How to complete this task: Find each line below where the word "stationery" occurs, and copy it.

Material supplied:
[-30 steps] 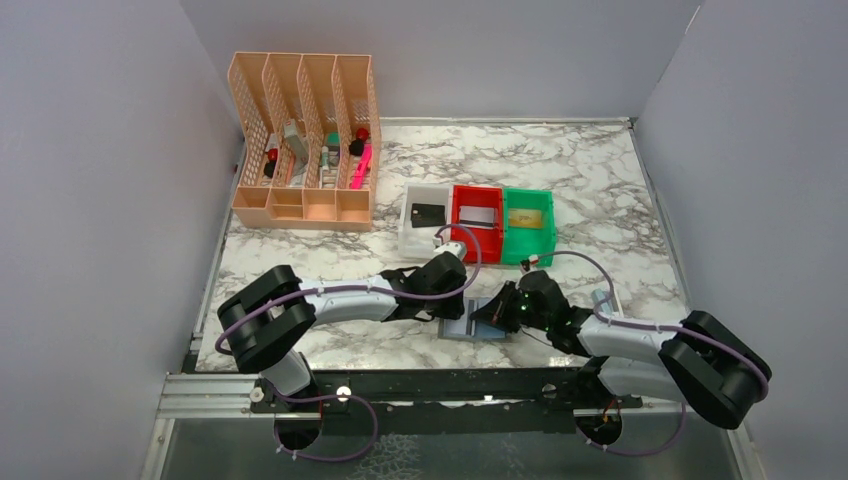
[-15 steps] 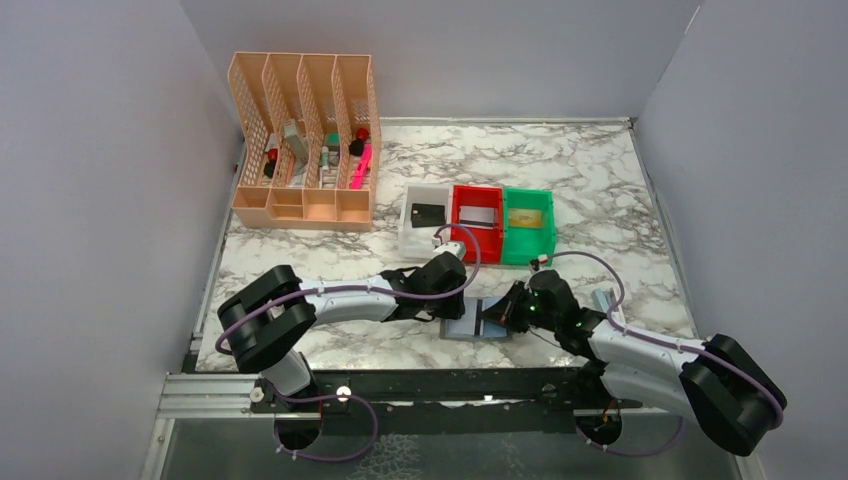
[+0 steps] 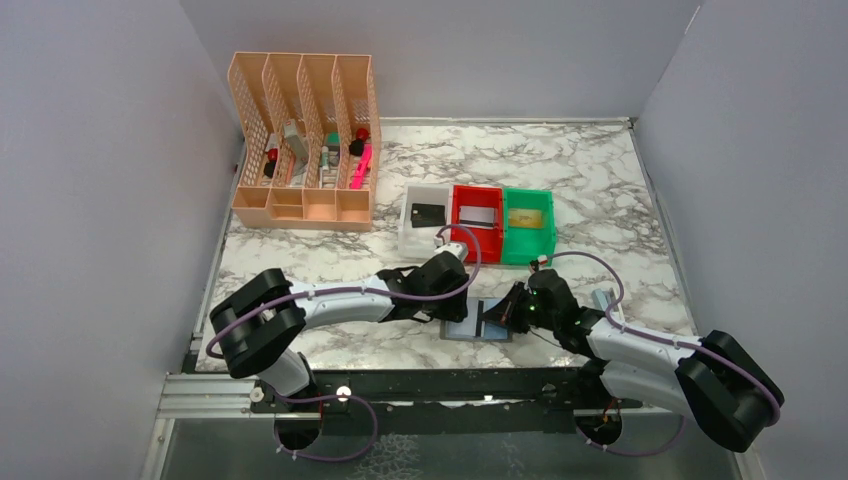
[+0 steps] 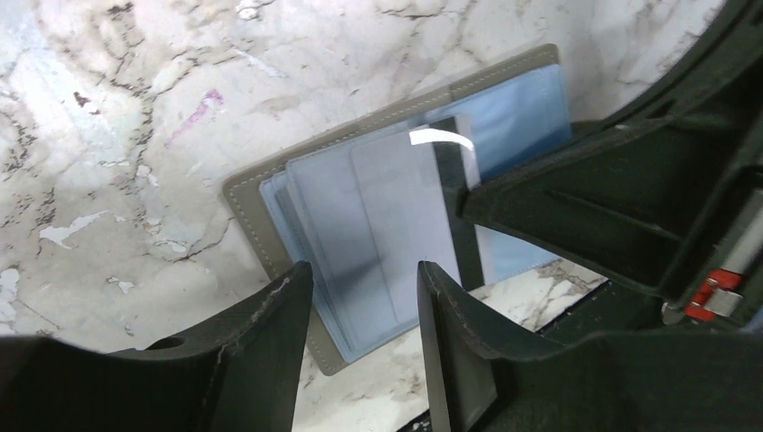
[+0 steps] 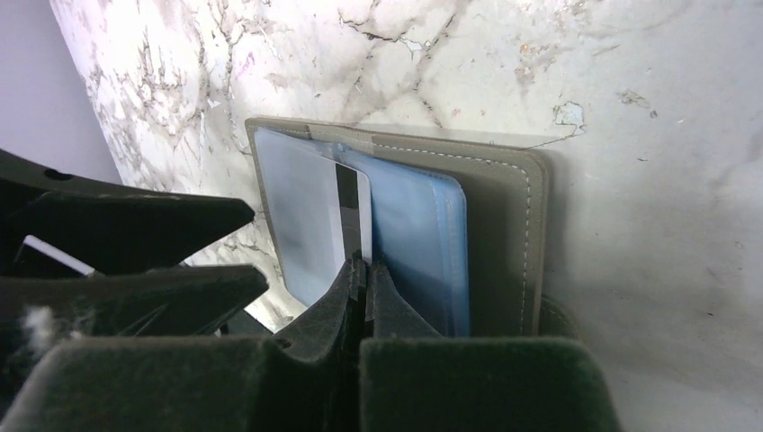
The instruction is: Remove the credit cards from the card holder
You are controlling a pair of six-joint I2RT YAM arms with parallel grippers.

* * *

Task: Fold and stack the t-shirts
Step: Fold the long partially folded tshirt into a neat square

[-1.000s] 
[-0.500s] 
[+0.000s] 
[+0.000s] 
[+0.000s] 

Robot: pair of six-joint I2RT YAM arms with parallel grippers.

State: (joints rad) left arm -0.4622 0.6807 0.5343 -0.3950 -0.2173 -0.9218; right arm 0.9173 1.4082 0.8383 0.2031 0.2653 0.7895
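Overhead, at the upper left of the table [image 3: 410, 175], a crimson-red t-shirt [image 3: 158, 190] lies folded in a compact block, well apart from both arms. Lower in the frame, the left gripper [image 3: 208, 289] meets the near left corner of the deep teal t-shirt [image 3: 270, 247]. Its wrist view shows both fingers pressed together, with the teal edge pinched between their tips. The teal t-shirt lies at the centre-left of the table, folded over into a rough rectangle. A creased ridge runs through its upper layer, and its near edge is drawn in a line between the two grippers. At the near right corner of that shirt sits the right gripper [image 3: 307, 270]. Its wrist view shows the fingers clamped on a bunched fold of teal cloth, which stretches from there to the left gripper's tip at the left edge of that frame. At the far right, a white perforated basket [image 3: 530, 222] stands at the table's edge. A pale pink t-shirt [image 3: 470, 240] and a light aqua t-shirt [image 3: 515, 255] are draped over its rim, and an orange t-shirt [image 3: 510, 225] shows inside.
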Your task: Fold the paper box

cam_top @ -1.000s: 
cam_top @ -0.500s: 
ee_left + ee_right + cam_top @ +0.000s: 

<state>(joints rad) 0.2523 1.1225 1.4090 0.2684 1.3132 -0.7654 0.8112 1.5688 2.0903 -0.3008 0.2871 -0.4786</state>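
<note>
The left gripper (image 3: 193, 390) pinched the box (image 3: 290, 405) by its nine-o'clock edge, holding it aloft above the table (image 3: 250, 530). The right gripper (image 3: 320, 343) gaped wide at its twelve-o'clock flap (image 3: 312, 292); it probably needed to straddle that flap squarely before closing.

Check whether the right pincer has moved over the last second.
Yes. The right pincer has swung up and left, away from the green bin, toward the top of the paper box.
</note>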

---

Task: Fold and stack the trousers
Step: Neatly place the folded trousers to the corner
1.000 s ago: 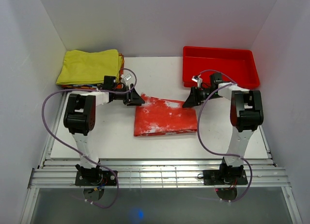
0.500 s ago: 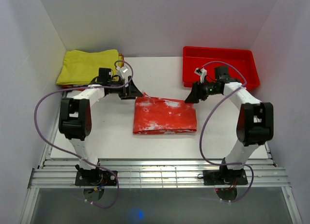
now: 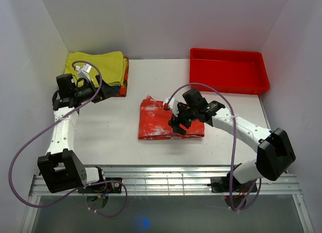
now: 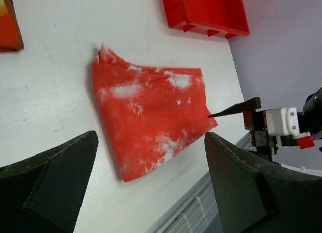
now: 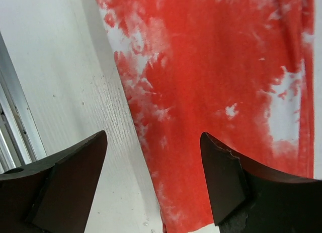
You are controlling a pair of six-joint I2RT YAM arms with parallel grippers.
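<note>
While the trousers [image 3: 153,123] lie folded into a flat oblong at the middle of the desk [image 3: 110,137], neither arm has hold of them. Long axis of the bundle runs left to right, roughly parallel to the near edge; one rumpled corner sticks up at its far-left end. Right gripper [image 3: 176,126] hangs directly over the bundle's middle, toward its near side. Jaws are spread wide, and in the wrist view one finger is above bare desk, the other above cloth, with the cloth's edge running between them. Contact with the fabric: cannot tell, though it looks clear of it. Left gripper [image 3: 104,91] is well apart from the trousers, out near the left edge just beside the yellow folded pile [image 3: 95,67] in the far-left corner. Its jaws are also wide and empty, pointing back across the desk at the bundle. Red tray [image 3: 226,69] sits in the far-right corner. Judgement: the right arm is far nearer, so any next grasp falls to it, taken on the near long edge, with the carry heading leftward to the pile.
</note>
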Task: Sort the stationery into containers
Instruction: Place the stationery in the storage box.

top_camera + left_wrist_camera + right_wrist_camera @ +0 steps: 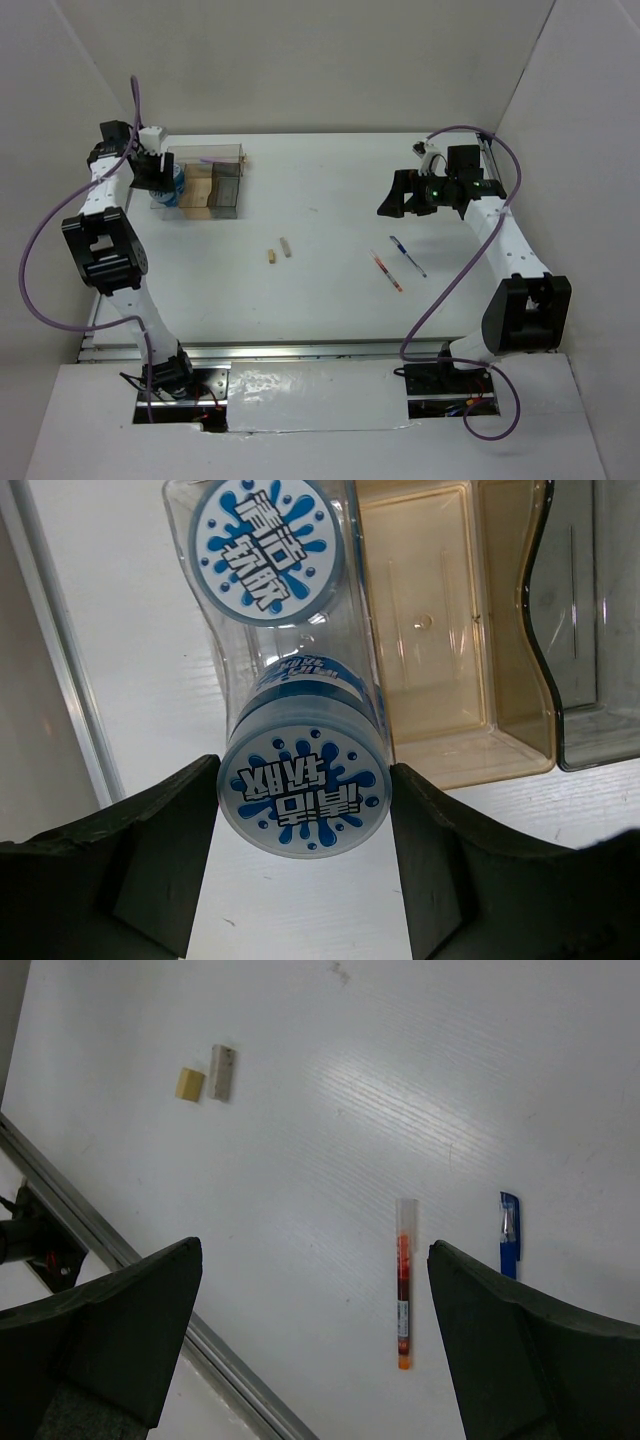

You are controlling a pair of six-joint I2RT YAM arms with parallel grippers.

Worked solution:
Task: Sort the stationery into containers
Instruction: Place the stationery in the storage box.

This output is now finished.